- _Requirement_
Please retype, unchanged, each line from the top of the material below through the line where "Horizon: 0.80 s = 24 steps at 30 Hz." appears.

- _Data records_
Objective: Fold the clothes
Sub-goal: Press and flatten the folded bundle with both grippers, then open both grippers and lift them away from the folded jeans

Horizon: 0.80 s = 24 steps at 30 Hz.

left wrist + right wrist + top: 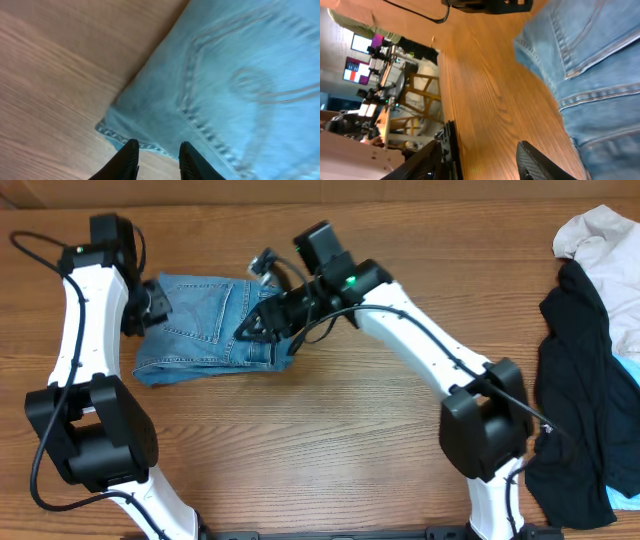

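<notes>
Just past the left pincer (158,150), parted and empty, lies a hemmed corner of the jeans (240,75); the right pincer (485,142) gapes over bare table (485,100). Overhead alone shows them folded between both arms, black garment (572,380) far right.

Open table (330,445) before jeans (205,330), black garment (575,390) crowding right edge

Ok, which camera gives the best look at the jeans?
Overhead: it shows nearly the whole folded jeans, outline included. The left wrist view shows only a back pocket and a corner; the right wrist view only seams along one edge.
</notes>
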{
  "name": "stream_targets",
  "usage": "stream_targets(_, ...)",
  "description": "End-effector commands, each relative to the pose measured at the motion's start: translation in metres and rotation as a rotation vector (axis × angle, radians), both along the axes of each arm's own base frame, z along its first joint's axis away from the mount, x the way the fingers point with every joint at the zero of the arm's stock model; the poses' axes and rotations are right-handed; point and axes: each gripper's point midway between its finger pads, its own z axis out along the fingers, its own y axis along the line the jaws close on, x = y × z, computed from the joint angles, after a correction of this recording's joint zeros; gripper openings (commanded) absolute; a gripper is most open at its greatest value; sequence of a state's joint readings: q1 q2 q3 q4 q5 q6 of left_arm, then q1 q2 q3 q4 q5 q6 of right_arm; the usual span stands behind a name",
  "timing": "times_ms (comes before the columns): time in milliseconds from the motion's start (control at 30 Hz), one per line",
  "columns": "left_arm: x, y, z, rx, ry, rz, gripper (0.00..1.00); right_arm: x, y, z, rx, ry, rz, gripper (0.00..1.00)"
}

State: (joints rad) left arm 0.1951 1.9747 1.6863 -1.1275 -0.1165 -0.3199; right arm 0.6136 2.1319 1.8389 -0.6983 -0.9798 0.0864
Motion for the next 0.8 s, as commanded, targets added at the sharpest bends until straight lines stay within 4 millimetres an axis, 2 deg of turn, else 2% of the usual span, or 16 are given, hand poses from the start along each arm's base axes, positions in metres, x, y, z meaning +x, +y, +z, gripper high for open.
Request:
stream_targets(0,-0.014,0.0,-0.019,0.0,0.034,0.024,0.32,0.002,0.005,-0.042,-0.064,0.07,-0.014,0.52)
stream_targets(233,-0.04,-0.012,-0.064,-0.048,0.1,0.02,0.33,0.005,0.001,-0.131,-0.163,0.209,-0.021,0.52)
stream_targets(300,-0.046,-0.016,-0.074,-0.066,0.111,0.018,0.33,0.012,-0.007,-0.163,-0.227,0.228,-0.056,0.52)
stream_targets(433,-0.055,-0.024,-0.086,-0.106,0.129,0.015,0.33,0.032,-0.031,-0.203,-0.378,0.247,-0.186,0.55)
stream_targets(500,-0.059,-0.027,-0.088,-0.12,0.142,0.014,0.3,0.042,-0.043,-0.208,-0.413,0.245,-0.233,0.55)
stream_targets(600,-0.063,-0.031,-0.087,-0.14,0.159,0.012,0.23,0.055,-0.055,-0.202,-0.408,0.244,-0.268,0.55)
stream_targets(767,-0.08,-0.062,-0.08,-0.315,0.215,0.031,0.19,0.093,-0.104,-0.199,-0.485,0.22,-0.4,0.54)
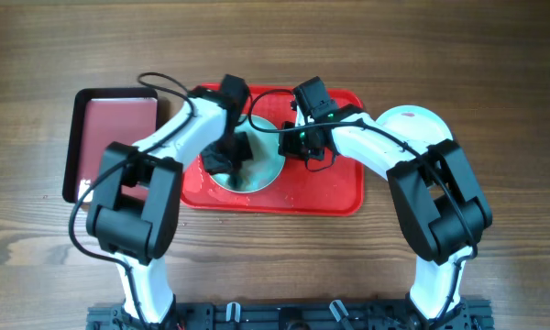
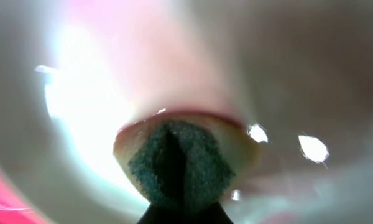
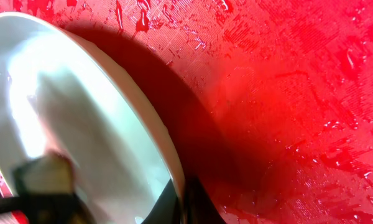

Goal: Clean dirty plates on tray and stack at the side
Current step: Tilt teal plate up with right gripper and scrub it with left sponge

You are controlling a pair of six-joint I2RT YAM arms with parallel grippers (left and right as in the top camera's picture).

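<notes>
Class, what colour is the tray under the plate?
The tray is bright red, clearest in right wrist view.

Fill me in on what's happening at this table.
The robot is washing a plate on the wet red tray. The left gripper presses a sponge into the plate, while the right gripper clamps the plate's rim to steady it. Another plate lies on the table beside the tray, partly under the right arm. A smaller black-rimmed tray sits on the other side.

Wet glossy txtrd plastic tray [image 3: 286, 93], smooth glossy plate [image 3: 99, 124], rough sponge [image 2: 174, 162], wood table [image 1: 275, 266].
</notes>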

- _Output of the exercise_
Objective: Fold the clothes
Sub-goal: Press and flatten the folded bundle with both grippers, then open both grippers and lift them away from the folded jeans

Horizon: 0.80 s = 24 steps at 30 Hz.

Nothing more is required for this exercise.